• _Your objective_: I'd ask you to write out the lines below exactly, with no images.

Stored items from a collection
--*--
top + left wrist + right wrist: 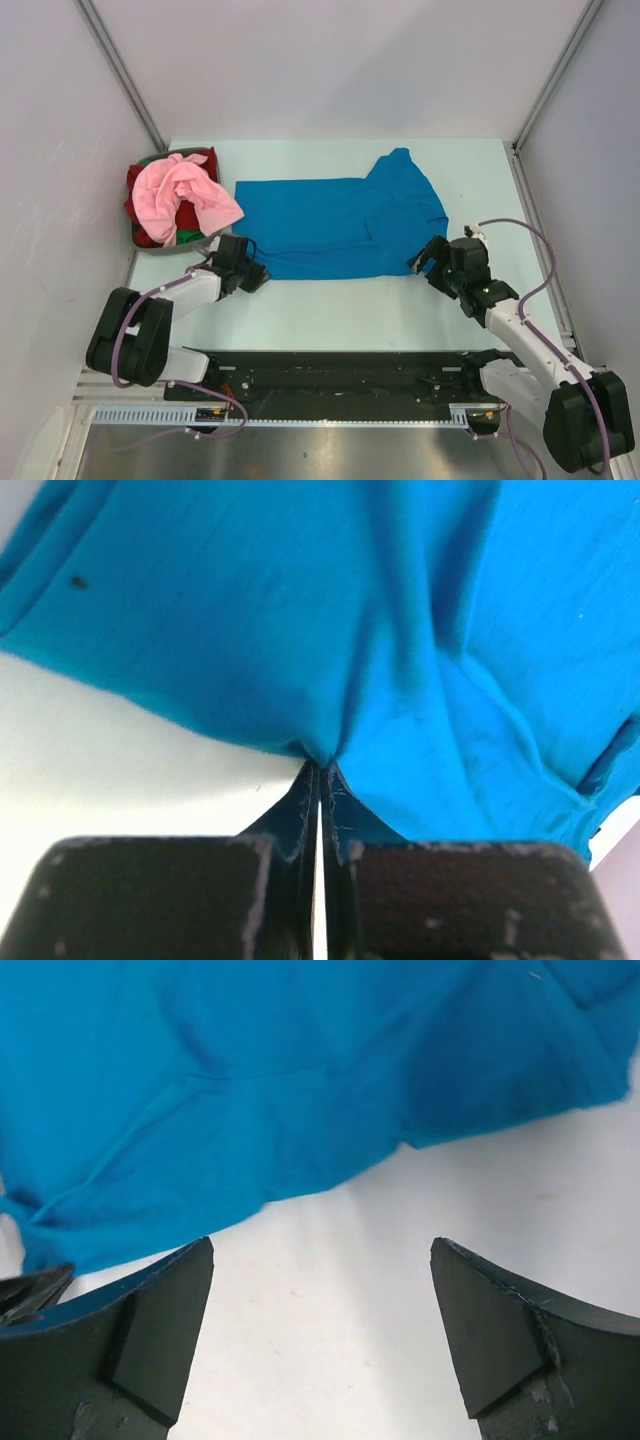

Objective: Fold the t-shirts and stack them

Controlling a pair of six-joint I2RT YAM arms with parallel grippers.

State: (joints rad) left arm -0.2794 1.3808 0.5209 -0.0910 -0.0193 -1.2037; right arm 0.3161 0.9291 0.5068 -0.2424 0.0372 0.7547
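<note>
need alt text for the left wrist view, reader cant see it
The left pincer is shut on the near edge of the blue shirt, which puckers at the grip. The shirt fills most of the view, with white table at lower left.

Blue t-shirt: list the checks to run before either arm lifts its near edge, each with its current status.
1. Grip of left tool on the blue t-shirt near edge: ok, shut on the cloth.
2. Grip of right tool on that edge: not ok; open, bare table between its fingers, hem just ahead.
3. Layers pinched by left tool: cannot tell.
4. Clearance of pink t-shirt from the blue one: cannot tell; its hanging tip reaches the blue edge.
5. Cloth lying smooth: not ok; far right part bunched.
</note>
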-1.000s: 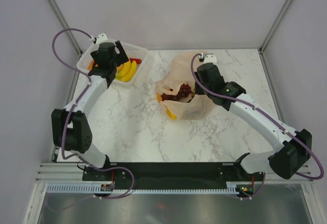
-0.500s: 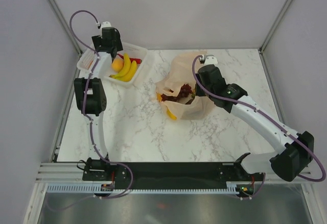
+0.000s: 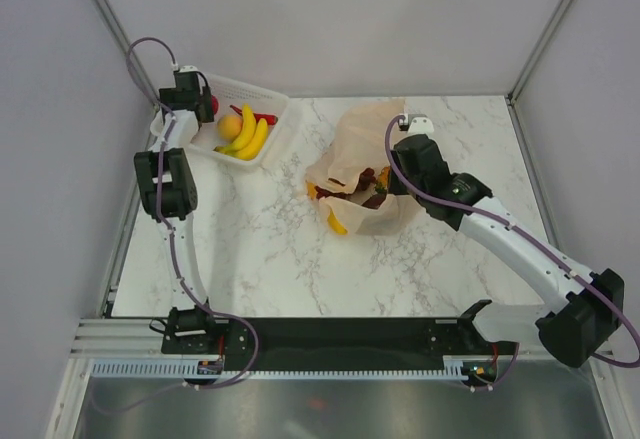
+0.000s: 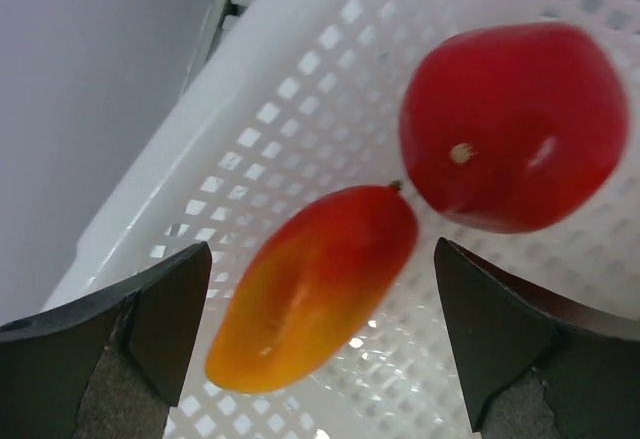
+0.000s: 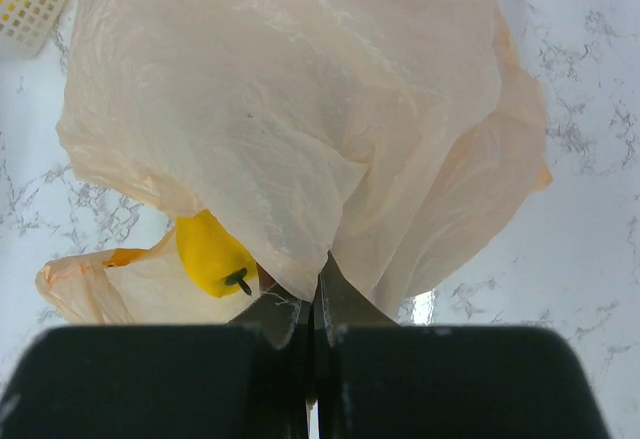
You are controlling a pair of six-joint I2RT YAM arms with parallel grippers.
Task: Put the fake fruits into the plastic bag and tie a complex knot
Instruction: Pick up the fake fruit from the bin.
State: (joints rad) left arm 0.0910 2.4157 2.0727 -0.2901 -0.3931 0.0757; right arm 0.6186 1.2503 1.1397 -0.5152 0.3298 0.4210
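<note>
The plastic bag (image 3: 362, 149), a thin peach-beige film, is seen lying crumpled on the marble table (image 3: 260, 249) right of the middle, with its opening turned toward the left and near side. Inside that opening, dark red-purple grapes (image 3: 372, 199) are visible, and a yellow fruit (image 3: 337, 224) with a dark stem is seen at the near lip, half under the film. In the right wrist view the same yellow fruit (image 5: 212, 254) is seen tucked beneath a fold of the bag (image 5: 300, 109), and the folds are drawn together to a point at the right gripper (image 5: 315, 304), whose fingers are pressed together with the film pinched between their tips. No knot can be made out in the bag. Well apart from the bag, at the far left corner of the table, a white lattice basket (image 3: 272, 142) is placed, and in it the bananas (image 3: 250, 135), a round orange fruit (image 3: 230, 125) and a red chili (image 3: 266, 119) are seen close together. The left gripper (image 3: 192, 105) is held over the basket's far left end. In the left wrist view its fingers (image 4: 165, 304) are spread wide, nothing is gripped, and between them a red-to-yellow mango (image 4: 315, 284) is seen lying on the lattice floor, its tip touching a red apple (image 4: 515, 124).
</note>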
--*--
• _Your response_:
top + left wrist + right wrist: 

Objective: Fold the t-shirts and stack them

Controlling a pair of six-joint I2RT YAM arms with parallel grippers.

State: (joints rad) left arm -0.2794 1.3808 0.5209 -0.0910 -0.0193 -1.2037; right arm 0.3161 0.9291 0.5068 -0.2424 0.0372 0.7547
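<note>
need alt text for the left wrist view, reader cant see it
The left pincer is shut on the near edge of the blue shirt, which puckers at the grip. The shirt fills most of the view, with white table at lower left.

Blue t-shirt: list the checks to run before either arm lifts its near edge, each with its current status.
1. Grip of left tool on the blue t-shirt near edge: ok, shut on the cloth.
2. Grip of right tool on that edge: not ok; open, bare table between its fingers, hem just ahead.
3. Layers pinched by left tool: cannot tell.
4. Clearance of pink t-shirt from the blue one: cannot tell; its hanging tip reaches the blue edge.
5. Cloth lying smooth: not ok; far right part bunched.
</note>
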-1.000s: 
-0.500s: 
+0.000s: 
+0.000s: 
+0.000s: 
You are controlling a pair of six-joint I2RT YAM arms with parallel grippers.
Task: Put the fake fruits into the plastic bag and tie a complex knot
Instruction: Pick up the fake fruit from the bin.
State: (joints rad) left arm 0.0910 2.4157 2.0727 -0.2901 -0.3931 0.0757; right arm 0.6186 1.2503 1.1397 -0.5152 0.3298 0.4210
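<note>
The plastic bag (image 3: 362, 149), a thin peach-beige film, is seen lying crumpled on the marble table (image 3: 260, 249) right of the middle, with its opening turned toward the left and near side. Inside that opening, dark red-purple grapes (image 3: 372, 199) are visible, and a yellow fruit (image 3: 337, 224) with a dark stem is seen at the near lip, half under the film. In the right wrist view the same yellow fruit (image 5: 212, 254) is seen tucked beneath a fold of the bag (image 5: 300, 109), and the folds are drawn together to a point at the right gripper (image 5: 315, 304), whose fingers are pressed together with the film pinched between their tips. No knot can be made out in the bag. Well apart from the bag, at the far left corner of the table, a white lattice basket (image 3: 272, 142) is placed, and in it the bananas (image 3: 250, 135), a round orange fruit (image 3: 230, 125) and a red chili (image 3: 266, 119) are seen close together. The left gripper (image 3: 192, 105) is held over the basket's far left end. In the left wrist view its fingers (image 4: 165, 304) are spread wide, nothing is gripped, and between them a red-to-yellow mango (image 4: 315, 284) is seen lying on the lattice floor, its tip touching a red apple (image 4: 515, 124).
</note>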

That concludes the answer.